• _Aim of the exercise_
Among the lines below, copy each one in which "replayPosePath" appears.

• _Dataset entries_
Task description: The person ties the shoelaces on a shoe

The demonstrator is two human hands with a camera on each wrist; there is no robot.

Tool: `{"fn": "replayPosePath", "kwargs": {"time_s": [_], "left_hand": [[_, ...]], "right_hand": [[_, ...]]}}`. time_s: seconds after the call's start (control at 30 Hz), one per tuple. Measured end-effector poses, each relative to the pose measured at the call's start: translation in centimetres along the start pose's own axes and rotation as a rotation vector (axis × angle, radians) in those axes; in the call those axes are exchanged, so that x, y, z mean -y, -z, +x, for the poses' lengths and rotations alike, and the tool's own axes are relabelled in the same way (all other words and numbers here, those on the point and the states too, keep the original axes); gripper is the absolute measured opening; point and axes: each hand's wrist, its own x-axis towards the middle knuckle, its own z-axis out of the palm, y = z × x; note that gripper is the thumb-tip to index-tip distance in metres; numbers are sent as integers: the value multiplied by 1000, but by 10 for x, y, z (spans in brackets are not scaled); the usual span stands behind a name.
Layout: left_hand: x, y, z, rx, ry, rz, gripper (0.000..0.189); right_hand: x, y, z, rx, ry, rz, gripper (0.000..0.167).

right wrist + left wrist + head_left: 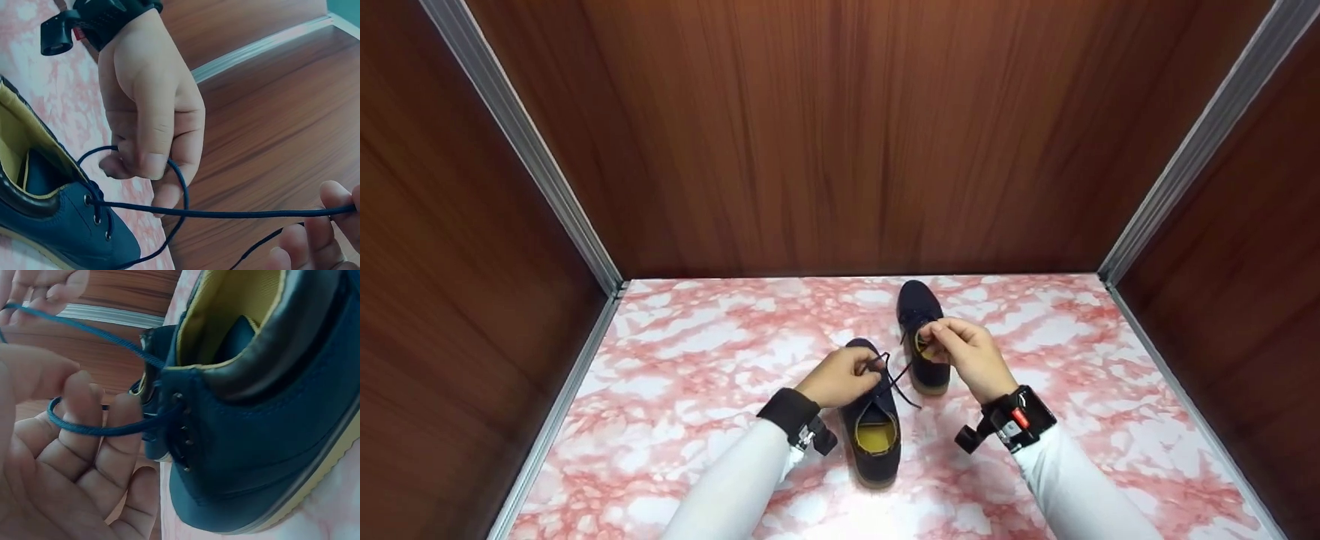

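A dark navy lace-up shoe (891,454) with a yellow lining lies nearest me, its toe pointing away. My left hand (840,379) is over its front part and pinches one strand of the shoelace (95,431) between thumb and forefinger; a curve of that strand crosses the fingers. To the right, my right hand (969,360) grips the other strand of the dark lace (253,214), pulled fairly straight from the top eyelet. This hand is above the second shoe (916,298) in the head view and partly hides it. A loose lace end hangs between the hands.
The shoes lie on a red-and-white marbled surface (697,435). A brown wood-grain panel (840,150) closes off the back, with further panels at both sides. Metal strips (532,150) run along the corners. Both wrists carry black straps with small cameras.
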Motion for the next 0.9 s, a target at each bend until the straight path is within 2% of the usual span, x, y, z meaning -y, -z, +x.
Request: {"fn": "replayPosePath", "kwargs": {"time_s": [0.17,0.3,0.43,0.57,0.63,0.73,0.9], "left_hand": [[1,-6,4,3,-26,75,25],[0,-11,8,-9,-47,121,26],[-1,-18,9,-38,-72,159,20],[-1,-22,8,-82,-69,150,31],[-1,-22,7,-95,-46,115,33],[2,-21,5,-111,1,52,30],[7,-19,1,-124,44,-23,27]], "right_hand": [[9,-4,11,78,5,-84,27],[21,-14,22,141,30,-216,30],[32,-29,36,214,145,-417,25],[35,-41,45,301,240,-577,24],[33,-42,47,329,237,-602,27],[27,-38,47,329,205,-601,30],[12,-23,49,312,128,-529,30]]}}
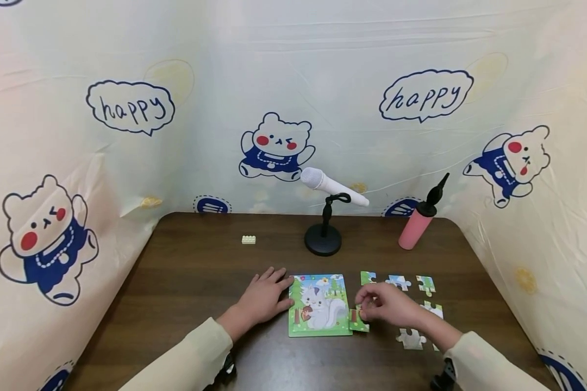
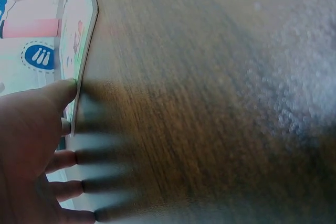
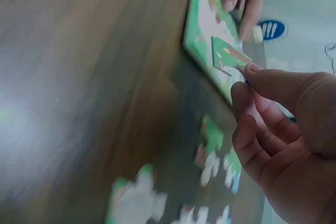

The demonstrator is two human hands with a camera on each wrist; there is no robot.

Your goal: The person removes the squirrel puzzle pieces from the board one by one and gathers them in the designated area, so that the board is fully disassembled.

• _Answer for this exercise_
Tool: `{"fn": "replayPosePath", "kwargs": {"time_s": [_], "left_hand": [[_, ...]], "right_hand": [[_, ...]]}}`. time_s: seconds after the call's start (control at 30 Hz), one per tuple. Measured end-effector poses, each relative to the pose measured at the call's start: translation in centimetres along the start pose's own axes and rotation as a rotation vector (axis × angle, radians) in those axes; in the call those axes are exchanged, so that x, y, z mean -y, -z, +x, for the poses' lengths and rotations alike, and the tool's own axes are relabelled in the same way (all other words and numbers here, those on the point and the states too, keep the original axes); gripper is the absolute measured opening; point and axes: each hand's wrist, its own x-axis towards the middle knuckle, its own z-axis out of the palm, y = z × x; note that gripper is the thumb-tip to index-tip distance in metres; numbers are sent as integers: the value multiplied by 1000, but by 10 for x, y, z (spans in brackets are not scaled); the usual span stands behind a name.
Request: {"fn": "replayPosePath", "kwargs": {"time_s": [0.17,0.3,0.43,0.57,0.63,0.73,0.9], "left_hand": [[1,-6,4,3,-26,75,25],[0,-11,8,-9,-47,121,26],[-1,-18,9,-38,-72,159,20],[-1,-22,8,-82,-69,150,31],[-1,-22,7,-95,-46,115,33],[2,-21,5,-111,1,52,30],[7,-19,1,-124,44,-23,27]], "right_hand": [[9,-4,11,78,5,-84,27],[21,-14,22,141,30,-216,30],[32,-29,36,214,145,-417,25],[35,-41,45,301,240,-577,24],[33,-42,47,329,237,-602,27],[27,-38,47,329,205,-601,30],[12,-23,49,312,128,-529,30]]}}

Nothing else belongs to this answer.